(Records excerpted from a collection)
──────────────────────────────
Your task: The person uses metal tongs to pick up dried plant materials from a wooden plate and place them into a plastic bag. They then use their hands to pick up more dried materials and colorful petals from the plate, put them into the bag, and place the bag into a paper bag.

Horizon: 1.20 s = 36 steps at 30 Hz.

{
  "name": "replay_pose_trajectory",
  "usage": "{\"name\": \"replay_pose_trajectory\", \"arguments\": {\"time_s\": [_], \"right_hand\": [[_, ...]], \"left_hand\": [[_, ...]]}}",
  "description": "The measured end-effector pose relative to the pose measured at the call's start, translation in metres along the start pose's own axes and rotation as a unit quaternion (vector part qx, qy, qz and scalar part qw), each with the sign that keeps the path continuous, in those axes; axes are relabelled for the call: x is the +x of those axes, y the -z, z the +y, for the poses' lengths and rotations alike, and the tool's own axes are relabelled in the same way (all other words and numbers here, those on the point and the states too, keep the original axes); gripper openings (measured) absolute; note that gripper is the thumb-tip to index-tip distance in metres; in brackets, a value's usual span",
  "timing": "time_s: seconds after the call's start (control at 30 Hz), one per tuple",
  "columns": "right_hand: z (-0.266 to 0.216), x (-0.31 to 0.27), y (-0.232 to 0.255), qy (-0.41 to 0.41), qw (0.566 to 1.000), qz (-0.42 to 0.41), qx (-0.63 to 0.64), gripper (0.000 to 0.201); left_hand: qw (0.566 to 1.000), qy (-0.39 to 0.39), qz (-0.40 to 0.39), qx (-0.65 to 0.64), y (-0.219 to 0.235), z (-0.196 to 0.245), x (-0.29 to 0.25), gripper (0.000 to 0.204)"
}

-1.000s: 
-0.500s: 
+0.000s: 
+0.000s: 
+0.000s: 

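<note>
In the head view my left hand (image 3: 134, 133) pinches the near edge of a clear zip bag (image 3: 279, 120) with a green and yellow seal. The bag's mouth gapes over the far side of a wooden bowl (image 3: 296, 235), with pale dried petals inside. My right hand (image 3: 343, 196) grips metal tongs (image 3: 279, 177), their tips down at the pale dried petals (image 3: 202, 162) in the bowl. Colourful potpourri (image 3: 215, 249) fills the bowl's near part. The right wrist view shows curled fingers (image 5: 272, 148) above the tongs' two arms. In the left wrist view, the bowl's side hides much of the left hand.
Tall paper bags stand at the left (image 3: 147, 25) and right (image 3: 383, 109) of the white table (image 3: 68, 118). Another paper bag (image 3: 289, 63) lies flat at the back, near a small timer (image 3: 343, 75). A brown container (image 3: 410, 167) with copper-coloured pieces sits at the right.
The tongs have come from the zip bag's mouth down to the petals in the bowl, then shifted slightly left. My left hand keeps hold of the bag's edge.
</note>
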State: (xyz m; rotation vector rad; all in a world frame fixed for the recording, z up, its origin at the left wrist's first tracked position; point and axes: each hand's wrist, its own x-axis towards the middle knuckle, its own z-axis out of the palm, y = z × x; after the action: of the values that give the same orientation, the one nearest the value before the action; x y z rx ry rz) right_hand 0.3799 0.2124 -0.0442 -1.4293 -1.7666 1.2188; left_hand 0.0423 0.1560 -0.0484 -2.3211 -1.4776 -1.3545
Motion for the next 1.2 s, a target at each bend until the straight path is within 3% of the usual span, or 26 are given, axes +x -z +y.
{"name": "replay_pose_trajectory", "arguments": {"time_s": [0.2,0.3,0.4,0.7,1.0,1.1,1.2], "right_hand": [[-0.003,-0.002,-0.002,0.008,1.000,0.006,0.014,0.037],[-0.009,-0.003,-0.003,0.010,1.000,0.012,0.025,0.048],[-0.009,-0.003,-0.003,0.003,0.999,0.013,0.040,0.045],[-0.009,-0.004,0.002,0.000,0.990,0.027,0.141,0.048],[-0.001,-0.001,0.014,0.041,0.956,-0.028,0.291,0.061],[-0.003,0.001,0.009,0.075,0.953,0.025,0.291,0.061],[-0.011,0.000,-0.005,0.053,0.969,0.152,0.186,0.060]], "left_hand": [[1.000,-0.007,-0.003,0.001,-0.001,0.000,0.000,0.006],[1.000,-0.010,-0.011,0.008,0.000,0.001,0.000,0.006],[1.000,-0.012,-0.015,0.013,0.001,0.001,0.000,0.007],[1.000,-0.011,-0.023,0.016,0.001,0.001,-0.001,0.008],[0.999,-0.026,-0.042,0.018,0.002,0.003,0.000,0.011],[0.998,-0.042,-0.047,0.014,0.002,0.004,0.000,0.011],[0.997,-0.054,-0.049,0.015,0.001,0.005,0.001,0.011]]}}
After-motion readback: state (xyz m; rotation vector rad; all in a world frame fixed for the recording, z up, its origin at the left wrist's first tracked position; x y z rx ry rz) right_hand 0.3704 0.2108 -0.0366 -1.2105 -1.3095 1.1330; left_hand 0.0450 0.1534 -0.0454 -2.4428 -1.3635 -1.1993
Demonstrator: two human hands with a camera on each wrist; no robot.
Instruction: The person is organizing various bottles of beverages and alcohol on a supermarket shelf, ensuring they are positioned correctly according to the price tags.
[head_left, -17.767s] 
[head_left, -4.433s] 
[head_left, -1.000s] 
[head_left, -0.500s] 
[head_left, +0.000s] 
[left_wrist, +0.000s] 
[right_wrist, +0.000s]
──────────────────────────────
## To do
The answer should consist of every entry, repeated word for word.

## Task result
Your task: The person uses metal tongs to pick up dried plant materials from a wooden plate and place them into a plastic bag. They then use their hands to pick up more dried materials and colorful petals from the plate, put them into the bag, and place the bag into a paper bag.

Horizon: 1.20 s = 36 steps at 30 Hz.

{
  "name": "replay_pose_trajectory",
  "usage": "{\"name\": \"replay_pose_trajectory\", \"arguments\": {\"time_s\": [_], \"right_hand\": [[_, ...]], \"left_hand\": [[_, ...]]}}",
  "description": "The measured end-effector pose relative to the pose measured at the call's start, translation in metres along the start pose's own axes and rotation as a unit quaternion (vector part qx, qy, qz and scalar part qw), each with the sign that keeps the path continuous, in those axes; axes are relabelled for the call: x is the +x of those axes, y the -z, z the +y, for the poses' lengths and rotations alike, and the tool's own axes are relabelled in the same way (all other words and numbers here, those on the point and the states too, keep the original axes); gripper openings (measured) absolute; note that gripper is the thumb-tip to index-tip distance in metres; in brackets, a value's usual span",
  "timing": "time_s: seconds after the call's start (control at 30 Hz), one per tuple",
  "columns": "right_hand: z (-0.266 to 0.216), x (-0.31 to 0.27), y (-0.232 to 0.255), qy (-0.41 to 0.41), qw (0.566 to 1.000), qz (-0.42 to 0.41), qx (-0.63 to 0.64), gripper (0.000 to 0.201); left_hand: qw (0.566 to 1.000), qy (-0.39 to 0.39), qz (-0.40 to 0.39), qx (-0.65 to 0.64), y (-0.219 to 0.235), z (-0.196 to 0.245), x (-0.29 to 0.25), gripper (0.000 to 0.204)"
}

-1.000s: 
-0.500s: 
+0.000s: 
+0.000s: 
+0.000s: 

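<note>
In the head view my left hand (image 3: 134, 133) pinches the near edge of a clear zip bag (image 3: 279, 120) with a green and yellow seal. The bag's mouth gapes over the far side of a wooden bowl (image 3: 296, 235), with pale dried petals inside. My right hand (image 3: 343, 196) grips metal tongs (image 3: 279, 177), their tips down at the pale dried petals (image 3: 202, 162) in the bowl. Colourful potpourri (image 3: 215, 249) fills the bowl's near part. The right wrist view shows curled fingers (image 5: 272, 148) above the tongs' two arms. In the left wrist view, the bowl's side hides much of the left hand.
Tall paper bags stand at the left (image 3: 147, 25) and right (image 3: 383, 109) of the white table (image 3: 68, 118). Another paper bag (image 3: 289, 63) lies flat at the back, near a small timer (image 3: 343, 75). A brown container (image 3: 410, 167) with copper-coloured pieces sits at the right.
The tongs have come from the zip bag's mouth down to the petals in the bowl, then shifted slightly left. My left hand keeps hold of the bag's edge.
</note>
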State: (xyz m; rotation vector rad; all in a world frame fixed for the recording, z up, its origin at the left wrist's first tracked position; point and axes: each hand's wrist, its own x-axis towards the middle knuckle, its own z-axis out of the palm, y = z × x; after the action: of the values that give the same orientation, the one nearest the value before the action; x y z rx ry rz) right_hand 0.3799 0.2124 -0.0442 -1.4293 -1.7666 1.2188; left_hand 0.0423 0.1560 -0.0484 -2.3211 -1.4776 -1.3545
Motion for the next 1.2 s, a target at each bend until the straight path is within 3% of the usual span, or 26 are given, axes +x -z +y.
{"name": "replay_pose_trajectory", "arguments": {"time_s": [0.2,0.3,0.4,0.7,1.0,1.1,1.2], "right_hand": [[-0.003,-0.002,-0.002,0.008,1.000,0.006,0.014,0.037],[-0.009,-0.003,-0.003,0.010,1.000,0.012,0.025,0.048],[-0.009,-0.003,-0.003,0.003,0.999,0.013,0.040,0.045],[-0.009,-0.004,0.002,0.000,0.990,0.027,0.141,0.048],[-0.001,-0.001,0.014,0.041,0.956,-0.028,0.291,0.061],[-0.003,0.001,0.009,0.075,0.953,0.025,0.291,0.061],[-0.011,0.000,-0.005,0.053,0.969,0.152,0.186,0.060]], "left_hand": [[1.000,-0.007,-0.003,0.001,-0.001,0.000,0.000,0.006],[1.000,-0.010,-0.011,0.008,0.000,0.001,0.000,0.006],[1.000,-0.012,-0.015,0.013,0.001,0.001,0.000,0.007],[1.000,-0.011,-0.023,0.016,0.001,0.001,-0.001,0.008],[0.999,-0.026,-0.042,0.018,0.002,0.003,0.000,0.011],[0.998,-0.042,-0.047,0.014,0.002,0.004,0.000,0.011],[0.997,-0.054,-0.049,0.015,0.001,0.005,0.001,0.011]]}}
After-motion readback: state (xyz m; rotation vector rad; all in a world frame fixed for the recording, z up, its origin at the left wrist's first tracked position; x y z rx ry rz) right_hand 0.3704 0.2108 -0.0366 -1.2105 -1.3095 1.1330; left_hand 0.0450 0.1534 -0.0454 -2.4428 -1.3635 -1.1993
Demonstrator: two human hands with a camera on each wrist; no robot.
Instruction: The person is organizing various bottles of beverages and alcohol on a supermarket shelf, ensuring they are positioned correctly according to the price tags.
[head_left, -17.767s] 
[head_left, -4.433s] 
[head_left, -1.000s] 
[head_left, -0.500s] 
[head_left, +0.000s] 
[left_wrist, +0.000s] 
[right_wrist, +0.000s]

With the answer given, the exercise is complete.